EXERCISE DETAILS:
Where the listing below reaches the line containing "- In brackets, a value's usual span", start writing out lines exactly, and stop once the line containing "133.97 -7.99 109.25" has been written.

────────────────

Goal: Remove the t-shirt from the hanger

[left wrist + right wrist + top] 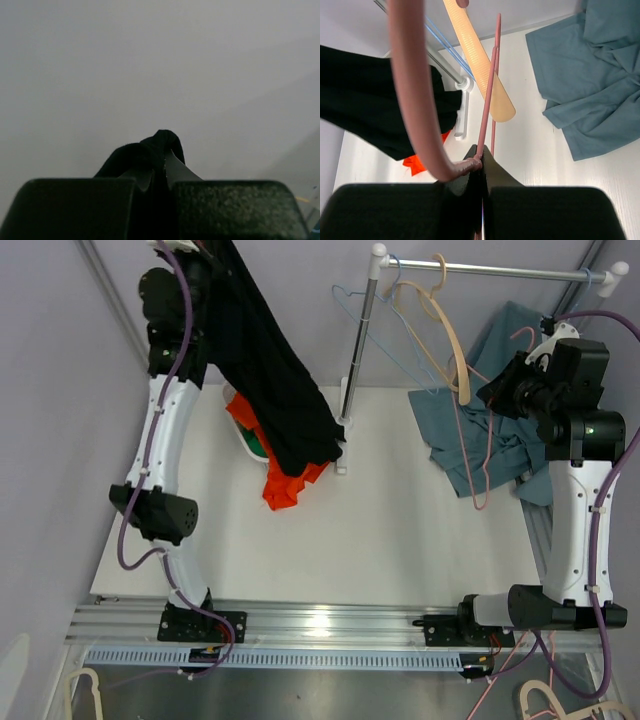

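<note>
Desk [400, 530]: we see a white top with both arms bolted at its near edge.
Rack [500, 272]: a metal rail on an upright post stands at the far side of the desk.
Left arm [165, 430]: raised high at the far left, its wrist at the top edge of the overhead view.
Right arm [580, 510]: bent at the far right, its wrist turned toward the rack.
Black t-shirt [270, 370]: it hangs from the left jaws in a long drape, its lower end resting on the orange garment, well apart from the right jaws and off any hanger.
Blue-grey garment [460, 430]: crumpled on the desk under the rail, near the right arm.
Orange garment [290, 485]: a heap on the desk, partly under the t-shirt's lower end.
Pink hanger [412, 90]: bare, held by the right jaws, apart from the t-shirt.
Beige hanger [450, 340]: bare, hooked on the rail just beside the pink one.
Blue wire hangers [385, 300]: bare, on the rail near the post.
Left jaws: we find them closed tight, pinching a fold of black cloth [150, 150].
Right jaws: closed tight on the pink hanger's thin bar, by its curved end.
</note>
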Controlling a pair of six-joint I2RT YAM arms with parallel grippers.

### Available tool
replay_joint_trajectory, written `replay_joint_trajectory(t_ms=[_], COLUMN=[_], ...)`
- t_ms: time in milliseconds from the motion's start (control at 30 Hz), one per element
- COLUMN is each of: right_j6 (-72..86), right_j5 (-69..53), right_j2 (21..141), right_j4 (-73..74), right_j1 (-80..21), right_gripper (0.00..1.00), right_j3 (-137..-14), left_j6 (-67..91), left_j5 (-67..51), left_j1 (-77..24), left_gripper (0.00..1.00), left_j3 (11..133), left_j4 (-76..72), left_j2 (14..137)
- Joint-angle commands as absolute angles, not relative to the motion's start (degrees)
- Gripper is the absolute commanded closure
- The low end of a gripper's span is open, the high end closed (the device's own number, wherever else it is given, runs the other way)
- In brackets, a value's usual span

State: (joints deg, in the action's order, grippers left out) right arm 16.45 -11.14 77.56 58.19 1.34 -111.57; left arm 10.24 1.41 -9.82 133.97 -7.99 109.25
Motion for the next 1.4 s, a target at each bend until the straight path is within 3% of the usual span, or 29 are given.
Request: replay_joint_trajectory(t_ms=[0,233,400,633,733,767,800,833,900,1000,1233,1367], right_j6=[16.8,15.3,12.6,3.6,1.8,1.2,1.1,1.1,1.0,1.2,5.8,9.8], right_j5=[-14.3,-14.6,-12.5,-23.4,-20.8,-20.5,-21.0,-22.0,-23.7,-23.5,-24.1,-26.3], right_j2=[76.8,80.3,85.9,91.4,91.7,93.2,94.4,95.4,98.3,100.7,111.2,114.9], right_j4=[58.1,58.2,54.4,34.3,27.9,27.9,28.1,28.7,29.2,28.6,32.6,29.2], right_j1=[1.6,1.7,2.9,3.3,3.6,3.9,4.7,5.3,5.9,6.0,6.2,6.1], right_gripper=[1.0,1.0,1.0,0.97,1.0,1.0,1.0,1.0,1.0,1.0,1.0,1.0], right_j3=[-114.4,-117.2,-120.1,-114.7,-113.0,-114.2,-116.0,-119.9,-123.6,-128.0,-142.9,-144.1], left_j6=[16.5,25.2,29.1,32.4,34.7,35.8,36.2,36.6,37.8,39.4,42.5,38.5], left_j5=[5.5,9.5,6.6,4.1,-0.3,-1.8,-3.1,-3.3,-3.6,-2.8,-1.2,0.1], left_j1=[-9.8,-10.3,-10.6,-12.8,-13.2,-13.2,-13.3,-13.3,-13.4,-13.6,-14.8,-17.9], left_gripper=[0.99,0.99,1.0,0.99,0.98,0.93,0.82,0.59,0.46,0.01,0.0,0.01], left_j3=[132.2,132.2,129.0,122.9,119.2,117.4,116.5,114.5,109.9,106.1,93.5,89.2], left_j4=[-1.0,18.9,25.0,34.8,34.9,34.8,34.1,33.9,32.6,30.8,27.0,24.9], left_j2=[115.8,125.5,129.2,127.0,124.6,124.1,123.7,122.8,121.5,118.7,107.2,99.5])
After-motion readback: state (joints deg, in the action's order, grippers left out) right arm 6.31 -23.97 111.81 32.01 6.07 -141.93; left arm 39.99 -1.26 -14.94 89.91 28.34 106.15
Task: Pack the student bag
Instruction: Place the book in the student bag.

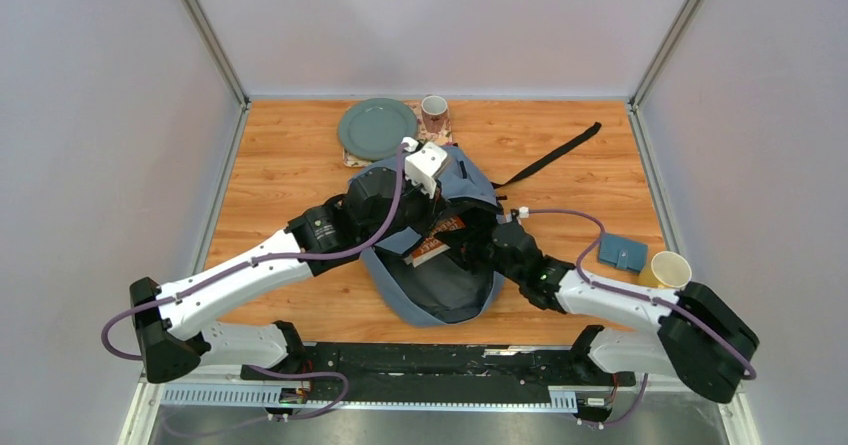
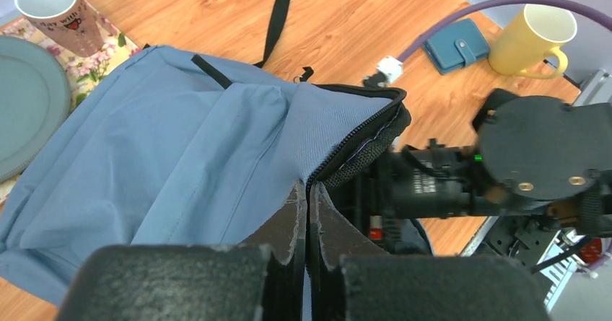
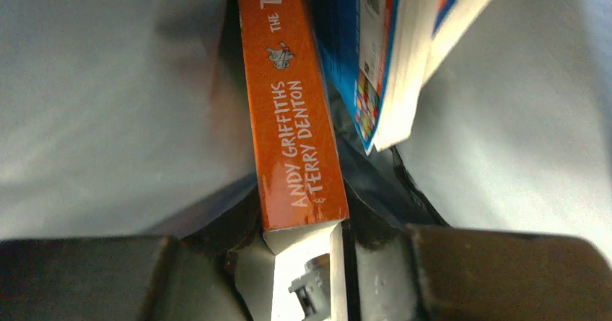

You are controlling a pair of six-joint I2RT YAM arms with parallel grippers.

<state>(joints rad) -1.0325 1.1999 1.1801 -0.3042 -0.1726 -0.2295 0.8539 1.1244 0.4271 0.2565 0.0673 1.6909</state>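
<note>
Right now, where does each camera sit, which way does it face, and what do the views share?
Top: above and behind the bases, looking down at the table; both arms reach the backpack.
Left wrist: looks along the left fingers, shut on the backpack's rim; the right arm shows.
Right wrist: inside the backpack, facing the orange book held in the right fingers.
Shared: top and left wrist show the plate and yellow mug.

Bright even overhead light, soft shadows, dimmer inside student bag (image 3: pixel 505 119), foreground seemingly blurred
</note>
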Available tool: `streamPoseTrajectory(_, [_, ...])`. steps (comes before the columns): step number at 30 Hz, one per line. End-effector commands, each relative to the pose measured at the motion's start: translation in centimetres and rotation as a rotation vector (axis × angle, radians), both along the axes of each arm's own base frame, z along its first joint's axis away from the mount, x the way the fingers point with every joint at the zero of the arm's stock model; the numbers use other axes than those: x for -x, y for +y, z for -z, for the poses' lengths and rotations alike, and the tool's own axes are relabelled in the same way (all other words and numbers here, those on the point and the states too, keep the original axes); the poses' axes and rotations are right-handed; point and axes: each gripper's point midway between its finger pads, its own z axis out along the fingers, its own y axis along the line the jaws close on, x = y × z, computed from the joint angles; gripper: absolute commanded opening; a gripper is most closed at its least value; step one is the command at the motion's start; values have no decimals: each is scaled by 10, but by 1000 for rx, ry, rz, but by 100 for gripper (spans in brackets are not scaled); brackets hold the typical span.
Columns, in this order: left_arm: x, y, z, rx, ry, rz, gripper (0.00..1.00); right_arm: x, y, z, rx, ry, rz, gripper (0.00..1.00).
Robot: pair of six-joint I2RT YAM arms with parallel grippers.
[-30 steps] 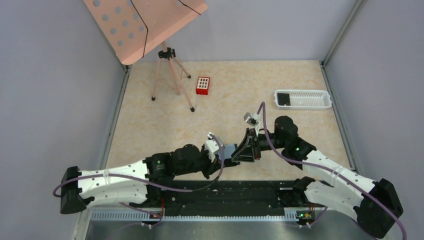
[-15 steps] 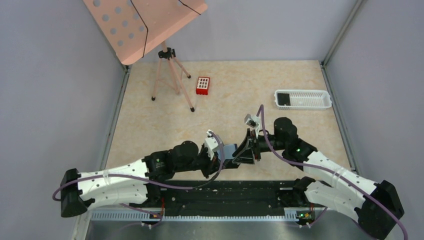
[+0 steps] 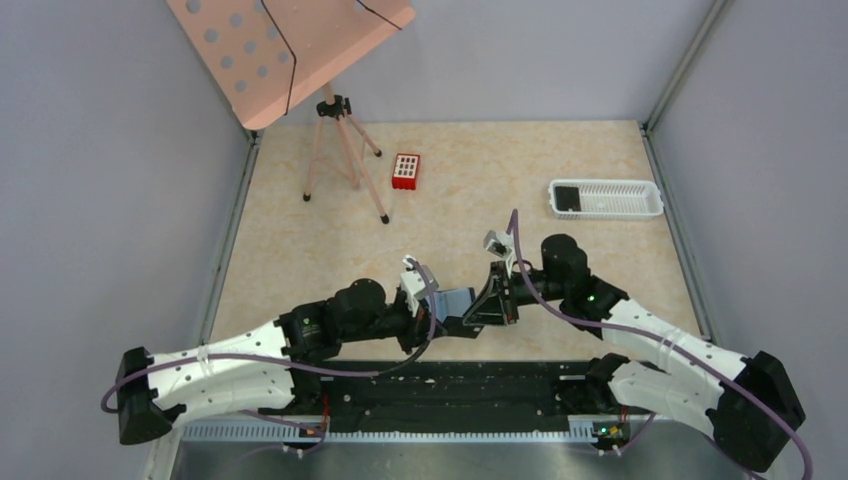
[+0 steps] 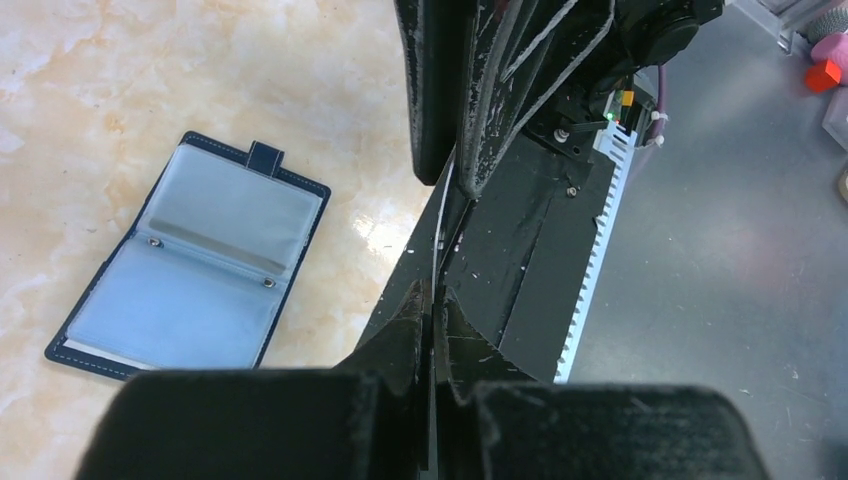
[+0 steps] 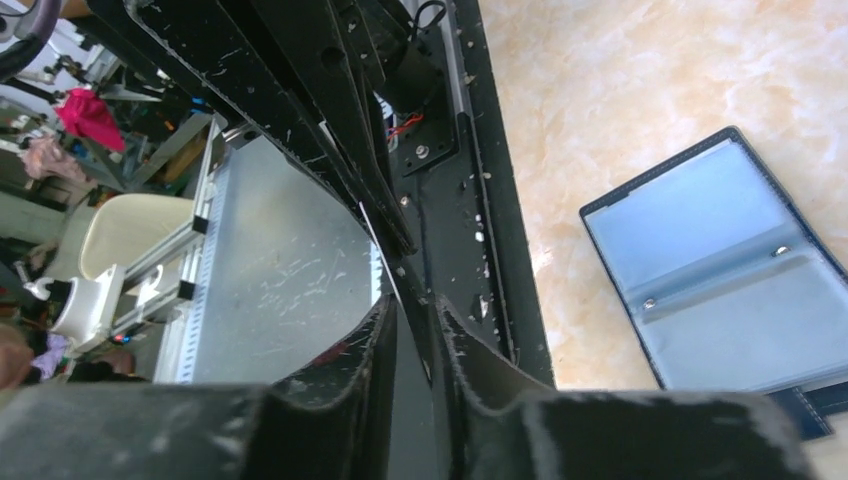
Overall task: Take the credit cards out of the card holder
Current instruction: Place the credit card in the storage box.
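The blue card holder (image 4: pixel 190 265) lies open on the table with its greyish pockets up and its snap tab at the far edge. It also shows in the right wrist view (image 5: pixel 720 270) and partly under the grippers in the top view (image 3: pixel 457 299). A thin dark credit card (image 4: pixel 438 245), seen edge-on, is held in the air between both grippers above the table's near edge. My left gripper (image 4: pixel 432 300) (image 3: pixel 445 320) is shut on one end. My right gripper (image 5: pixel 415 310) (image 3: pixel 482 308) is closed on the other end.
A white slotted tray (image 3: pixel 620 200) at the back right holds a black card (image 3: pixel 567 197). A small red box (image 3: pixel 405 170) and a pink tripod stand (image 3: pixel 340 150) are at the back left. The black base rail (image 3: pixel 450 385) runs along the near edge.
Both grippers, joined at the card, have shifted slightly left and away from the front edge. The wallet has stayed on the table.
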Motion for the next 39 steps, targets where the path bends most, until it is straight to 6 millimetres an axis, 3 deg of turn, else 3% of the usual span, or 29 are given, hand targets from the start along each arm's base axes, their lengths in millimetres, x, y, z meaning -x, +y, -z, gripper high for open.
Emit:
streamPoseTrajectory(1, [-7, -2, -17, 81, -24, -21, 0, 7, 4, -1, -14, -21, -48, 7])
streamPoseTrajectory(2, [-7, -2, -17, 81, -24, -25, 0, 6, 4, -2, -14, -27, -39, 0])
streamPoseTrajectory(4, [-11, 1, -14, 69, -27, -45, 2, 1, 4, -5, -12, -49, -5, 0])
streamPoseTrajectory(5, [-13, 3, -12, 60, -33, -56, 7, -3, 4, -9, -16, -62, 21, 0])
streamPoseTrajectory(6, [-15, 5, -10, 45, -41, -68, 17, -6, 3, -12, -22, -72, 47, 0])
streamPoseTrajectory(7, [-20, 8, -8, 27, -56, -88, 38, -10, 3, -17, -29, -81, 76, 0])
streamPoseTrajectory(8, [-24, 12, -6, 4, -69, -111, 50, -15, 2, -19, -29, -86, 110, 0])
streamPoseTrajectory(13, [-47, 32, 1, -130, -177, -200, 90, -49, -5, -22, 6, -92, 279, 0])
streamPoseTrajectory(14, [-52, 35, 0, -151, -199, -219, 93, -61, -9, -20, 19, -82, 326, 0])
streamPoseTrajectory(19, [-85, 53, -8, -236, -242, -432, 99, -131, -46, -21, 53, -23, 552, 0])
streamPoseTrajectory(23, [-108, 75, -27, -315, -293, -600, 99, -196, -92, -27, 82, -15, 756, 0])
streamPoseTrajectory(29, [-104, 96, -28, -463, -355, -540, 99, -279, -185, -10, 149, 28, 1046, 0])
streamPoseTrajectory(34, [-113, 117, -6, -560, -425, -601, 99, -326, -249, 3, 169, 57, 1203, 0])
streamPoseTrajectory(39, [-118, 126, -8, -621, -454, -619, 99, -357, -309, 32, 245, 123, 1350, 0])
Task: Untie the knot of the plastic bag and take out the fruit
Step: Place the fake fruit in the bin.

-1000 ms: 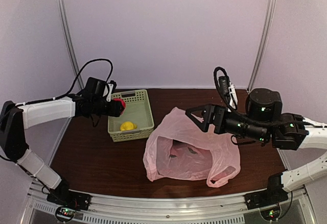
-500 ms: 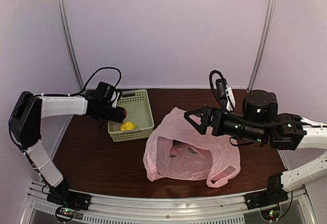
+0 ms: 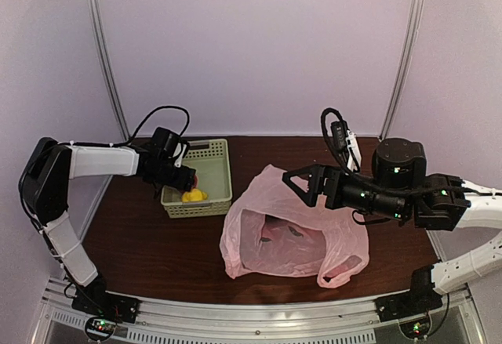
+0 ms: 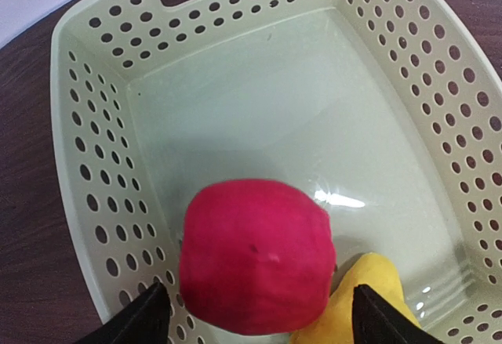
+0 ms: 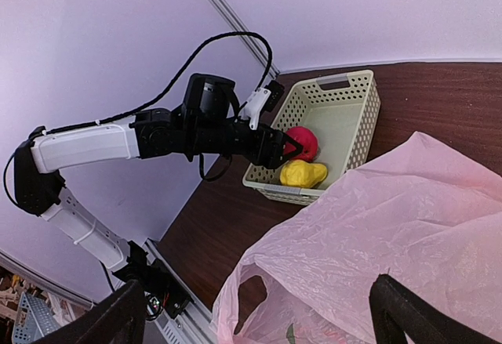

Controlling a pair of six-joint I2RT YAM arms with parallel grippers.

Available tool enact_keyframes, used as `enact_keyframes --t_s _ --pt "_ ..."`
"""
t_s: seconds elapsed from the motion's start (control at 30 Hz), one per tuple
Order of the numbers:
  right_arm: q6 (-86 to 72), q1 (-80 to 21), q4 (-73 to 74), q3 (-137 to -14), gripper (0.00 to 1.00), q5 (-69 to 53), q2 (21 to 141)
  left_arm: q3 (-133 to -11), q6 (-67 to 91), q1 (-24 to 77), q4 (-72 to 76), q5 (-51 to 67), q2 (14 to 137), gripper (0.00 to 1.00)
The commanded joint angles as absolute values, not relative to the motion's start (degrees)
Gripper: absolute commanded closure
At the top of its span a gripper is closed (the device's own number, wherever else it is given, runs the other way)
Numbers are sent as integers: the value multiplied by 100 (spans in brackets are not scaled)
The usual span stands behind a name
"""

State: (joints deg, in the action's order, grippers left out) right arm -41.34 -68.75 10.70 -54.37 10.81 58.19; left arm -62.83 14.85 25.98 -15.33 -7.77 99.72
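Note:
The pink plastic bag (image 3: 292, 230) lies open on the table's middle, and dim dark shapes show through it. It fills the lower right of the right wrist view (image 5: 376, 234). A red fruit (image 4: 255, 254) lies in the pale green basket (image 4: 259, 101) against a yellow fruit (image 4: 365, 301). Both also show in the top view, the red fruit (image 3: 191, 179) behind the yellow fruit (image 3: 192, 196). My left gripper (image 4: 255, 324) is open just above the red fruit, its fingertips (image 4: 149, 316) apart from it on either side. My right gripper (image 3: 302, 187) is wide open and empty above the bag's top.
The basket (image 3: 210, 173) stands at the back left, close to the bag's left edge. Bare dark wood table (image 3: 149, 246) lies in front of the basket. The left arm (image 5: 86, 144) reaches over the basket's left rim. White walls enclose the table.
My left gripper carried the red fruit from left of the basket to inside it, beside the yellow fruit. The basket shifted slightly left. The right gripper moved a little left.

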Motion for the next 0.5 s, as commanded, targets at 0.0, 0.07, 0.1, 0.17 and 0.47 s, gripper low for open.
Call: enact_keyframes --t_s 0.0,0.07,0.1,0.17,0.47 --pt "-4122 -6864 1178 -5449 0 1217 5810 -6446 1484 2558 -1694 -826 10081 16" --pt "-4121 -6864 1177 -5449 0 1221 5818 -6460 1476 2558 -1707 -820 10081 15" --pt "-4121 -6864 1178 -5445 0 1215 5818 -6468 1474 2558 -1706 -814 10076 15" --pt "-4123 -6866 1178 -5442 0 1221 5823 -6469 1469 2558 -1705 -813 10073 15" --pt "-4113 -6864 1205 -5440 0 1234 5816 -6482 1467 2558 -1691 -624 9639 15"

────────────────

TASK SOLUTION:
- In brackets, a value's usual span

State: (joints deg, in the action's order, grippers left out) right arm 16.45 -11.14 77.56 58.19 1.34 -111.57; left arm 10.24 1.41 -9.82 133.97 -7.99 109.25

The output is complete, and nothing more is needed.